От последнего «гениального» предположения сторож пришёл в такой бурный восторг, что заржал с новой силой. От хохота с его кудлатой головы едва не слетела шляпа.
Генриетта, с ненавистью глядя на него, едва сдерживала подкатившие к горлу рыдания. От былой решимости не осталось и следа. Да как он смеет?
— Прекратите! Прекратите смеяться надо мной! — не сдерживаясь более, выкрикнула она. — Вы не имеете никакого права!
Лапа сторожа, метнувшись к её лицу, жёсткой хваткой стиснула ей челюсти, больно зажимая губы. Грубые пальцы сторожа пахли свежим хлебом и ядрёным чесноком. Несмотря на столь плачевную для себя ситуацию, от этого аромата девушка сглотнула голодную слюну.
— Заткнись, — угрожающе процедил сторож, вновь поднимая фонарик. Генриетта, не в силах вымолвить и слова, зажмурилась. Из её горла вырвался сдавленный писк. — Тут, на этой сранной территории, я имею все права, что только придумал Господь бог, уяснила? А вот ты, сучка белобрысая, не имеешь здесь права даже находиться, не то чтобы ещё открывать свой поганый, не пригодный к делу рот. Поэтому слушай меня внимательно. Сейчас я тебя отпущу и дам такого пинка под твою жалкую задницу, что ты кубарем вылетишь отсюда на хрен. И больше я тебя здесь не вижу и не слышу, ясно? Или же я вызываю легавых, говорю, что поймал тебя на воровстве, и ты проводишь несколько незабываемых месяцев на казённых харчах. Хоть на дармовщину пожрёшь, а?

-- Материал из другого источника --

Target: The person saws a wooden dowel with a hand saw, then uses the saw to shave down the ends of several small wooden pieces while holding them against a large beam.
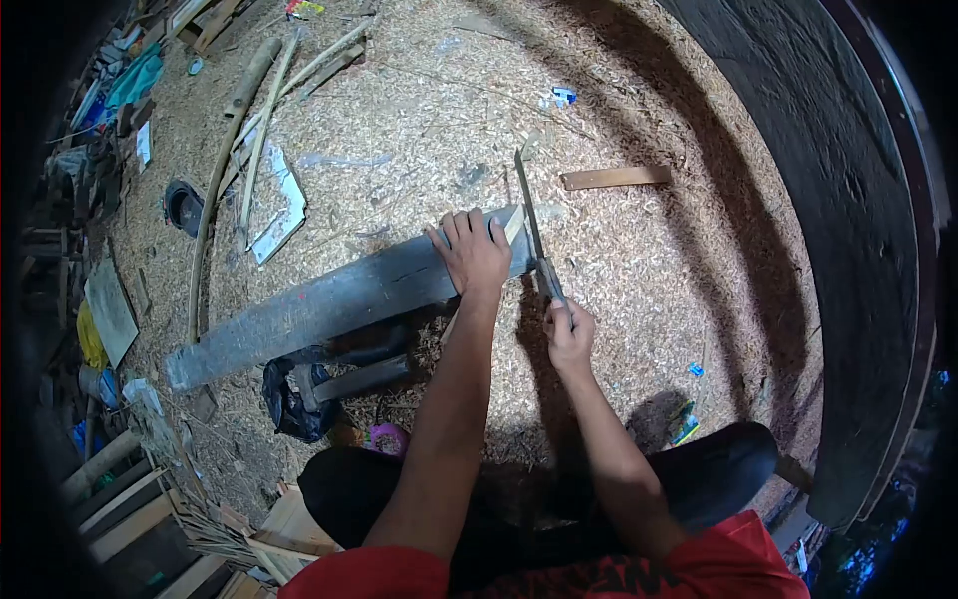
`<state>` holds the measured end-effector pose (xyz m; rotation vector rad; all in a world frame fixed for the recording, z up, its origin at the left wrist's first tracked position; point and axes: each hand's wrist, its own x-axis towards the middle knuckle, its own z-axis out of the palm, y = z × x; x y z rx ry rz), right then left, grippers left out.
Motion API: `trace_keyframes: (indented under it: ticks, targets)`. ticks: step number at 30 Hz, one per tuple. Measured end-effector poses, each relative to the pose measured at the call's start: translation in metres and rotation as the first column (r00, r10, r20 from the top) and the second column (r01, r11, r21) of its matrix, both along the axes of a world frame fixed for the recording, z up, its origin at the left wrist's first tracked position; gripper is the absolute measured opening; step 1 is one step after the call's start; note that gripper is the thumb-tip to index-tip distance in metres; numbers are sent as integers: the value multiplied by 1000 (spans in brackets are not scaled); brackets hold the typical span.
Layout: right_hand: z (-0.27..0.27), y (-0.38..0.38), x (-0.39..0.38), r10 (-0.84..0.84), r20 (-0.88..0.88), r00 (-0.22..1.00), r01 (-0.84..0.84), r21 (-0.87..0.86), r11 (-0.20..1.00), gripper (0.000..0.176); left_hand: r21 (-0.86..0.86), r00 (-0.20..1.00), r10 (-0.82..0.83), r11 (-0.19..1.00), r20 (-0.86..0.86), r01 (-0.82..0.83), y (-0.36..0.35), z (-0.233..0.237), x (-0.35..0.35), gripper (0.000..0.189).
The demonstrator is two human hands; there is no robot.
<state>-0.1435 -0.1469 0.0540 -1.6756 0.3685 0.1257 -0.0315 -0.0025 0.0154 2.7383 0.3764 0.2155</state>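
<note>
A long, grey, weathered wooden plank (pixel 329 299) runs diagonally from lower left to the middle. My left hand (pixel 472 255) presses on its right end, fingers spread over the far edge. Beside that hand, a pale strip of bare wood (pixel 515 224) shows on the plank. My right hand (pixel 569 337) is wrapped round the dark handle of a long-bladed tool (pixel 529 205). Its narrow blade points away from me and passes right at the plank's end. Whether it is a saw or a machete I cannot tell.
Wood shavings cover the ground (pixel 639 329). A short brown board (pixel 617 178) lies to the right of the blade. Poles (pixel 249 80) and a broken white panel (pixel 279 215) are at left. Near my knees sit a black plastic bag (pixel 289 404) and a pink roll (pixel 387 439).
</note>
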Motion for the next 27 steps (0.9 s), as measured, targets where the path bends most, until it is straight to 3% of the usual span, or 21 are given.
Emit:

Генриетта, не открывая глаз, чувствовала на своём лице ласкающее в такую холодную ночь тепло горящего фонаря. Её тонкие пальцы впились в толстую ручищу сторожа. От его хватки челюсти с каждым ударом сердца болели всё сильнее и сильнее. Казалось, что вот-вот они с хрустом рассыплются в этих немилосердных, но вкусно пахнущих пальцах.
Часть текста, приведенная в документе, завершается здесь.